→ Activity
Output every entry below word for word, minus the images.

Records drawn from a dataset
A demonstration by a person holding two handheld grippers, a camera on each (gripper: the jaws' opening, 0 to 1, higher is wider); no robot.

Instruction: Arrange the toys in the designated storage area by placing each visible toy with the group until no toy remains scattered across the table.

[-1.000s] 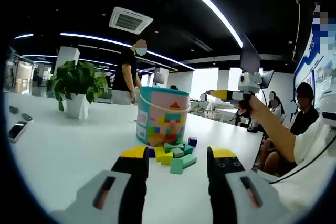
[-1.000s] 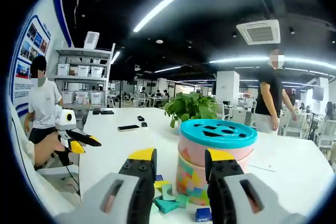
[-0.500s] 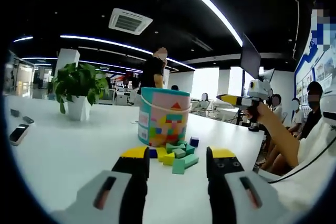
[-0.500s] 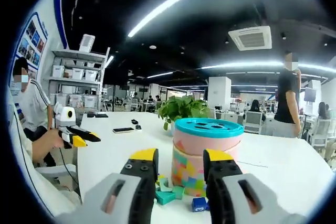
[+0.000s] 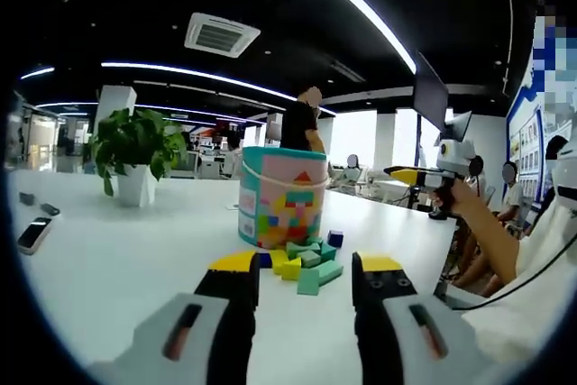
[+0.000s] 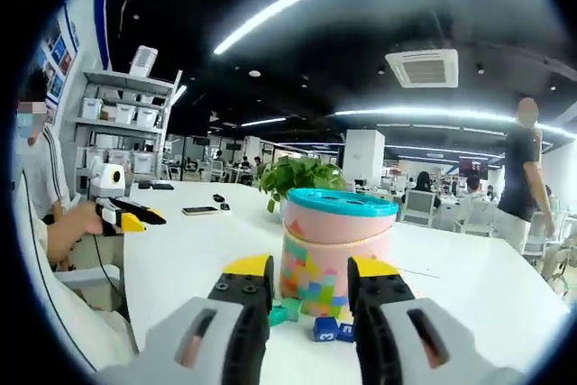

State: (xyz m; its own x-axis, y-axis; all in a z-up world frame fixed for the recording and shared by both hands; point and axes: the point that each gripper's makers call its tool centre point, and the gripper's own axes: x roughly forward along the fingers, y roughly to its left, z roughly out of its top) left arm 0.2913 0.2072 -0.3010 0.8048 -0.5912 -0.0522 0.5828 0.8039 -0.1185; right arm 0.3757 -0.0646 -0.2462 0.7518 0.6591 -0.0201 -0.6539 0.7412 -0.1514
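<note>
While both tools hang above the white table (image 5: 99,268), the left gripper (image 5: 302,272) and right gripper (image 6: 306,277) stand spread with nothing between their jaws, probably lining up a first pick. Beyond them, loose blocks (image 5: 306,270) lie scattered against the foot of the toy bucket (image 5: 281,209), its teal sorting lid (image 6: 338,202) on. Farther off stand a potted plant (image 5: 135,155) and a phone (image 5: 32,233).

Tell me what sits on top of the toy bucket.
A teal lid with shaped cutouts covers the bucket. The inside is hidden, so any blocks in it can't be seen. Loose blocks lie at its base.
</note>
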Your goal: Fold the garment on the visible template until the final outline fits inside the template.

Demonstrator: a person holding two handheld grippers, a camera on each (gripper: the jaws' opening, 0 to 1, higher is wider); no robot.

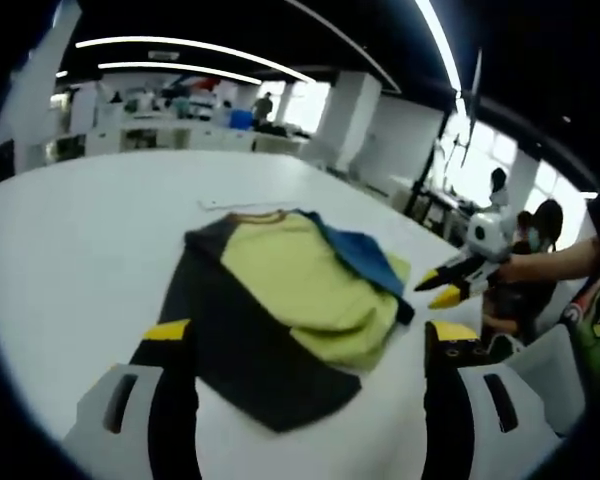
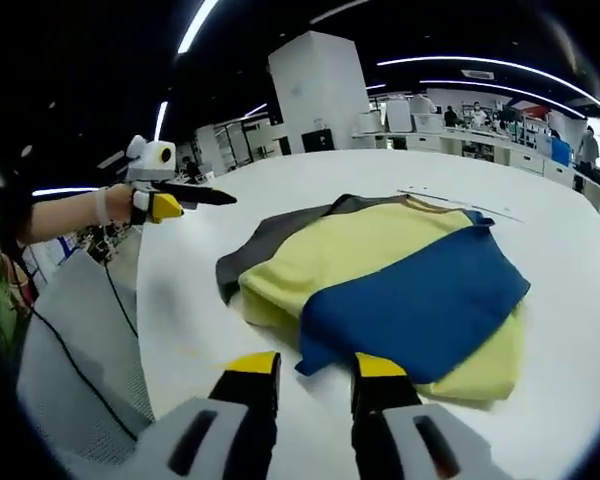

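Hovering with our left gripper (image 1: 310,355) wide open and our right gripper (image 2: 315,378) narrowly parted, both empty, we risk bunching the half-folded yellow, blue and grey cloth garment (image 2: 390,285) at twelve o'clock on the white counter (image 1: 80,240).

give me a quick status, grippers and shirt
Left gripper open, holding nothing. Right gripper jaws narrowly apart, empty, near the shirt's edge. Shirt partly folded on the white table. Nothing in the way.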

→ Output for this task
A demonstration by a person holding two handheld grippers, a camera on each (gripper: the jaws' opening, 0 to 1, higher is wider); no robot.

Instruction: Arrange the toys in the designated storage area by placing each visible toy with the group until no toy remains scattered across the table.

[-1.000s] 
[-1.000s] 
[-0.500s] 
[-0.500s] 
[+0.000s] 
[+0.000s] 

State: (xyz m; its own x-axis, y-axis; all in a z-up world frame fixed for the recording and shared by both hands; point and axes: the point that each gripper's makers call its tool centre point, and the gripper's own axes: x roughly forward along the fingers, y roughly to its left, z roughly out of its top) left arm 0.2913 0.2072 -0.3010 0.8048 -0.5912 -0.0522 0.5828 0.8039 -0.1185; right arm 0.3757 -0.0646 -0.2462 0.7518 0.6591 -0.0201 -0.6539 0.7412 -0.1514
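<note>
While both tools hang above the white table (image 5: 99,268), the left gripper (image 5: 302,272) and right gripper (image 6: 306,277) stand spread with nothing between their jaws, probably lining up a first pick. Beyond them, loose blocks (image 5: 306,270) lie scattered against the foot of the toy bucket (image 5: 281,209), its teal sorting lid (image 6: 338,202) on. Farther off stand a potted plant (image 5: 135,155) and a phone (image 5: 32,233).

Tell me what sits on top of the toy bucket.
A teal lid with shaped cutouts covers the bucket. The inside is hidden, so any blocks in it can't be seen. Loose blocks lie at its base.
</note>
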Your goal: Fold the garment on the visible template until the final outline fits inside the template.

Demonstrator: a person holding two handheld grippers, a camera on each (gripper: the jaws' opening, 0 to 1, higher is wider); no robot.


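Hovering with our left gripper (image 1: 310,355) wide open and our right gripper (image 2: 315,378) narrowly parted, both empty, we risk bunching the half-folded yellow, blue and grey cloth garment (image 2: 390,285) at twelve o'clock on the white counter (image 1: 80,240).

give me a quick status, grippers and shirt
Left gripper open, holding nothing. Right gripper jaws narrowly apart, empty, near the shirt's edge. Shirt partly folded on the white table. Nothing in the way.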

This answer is finished.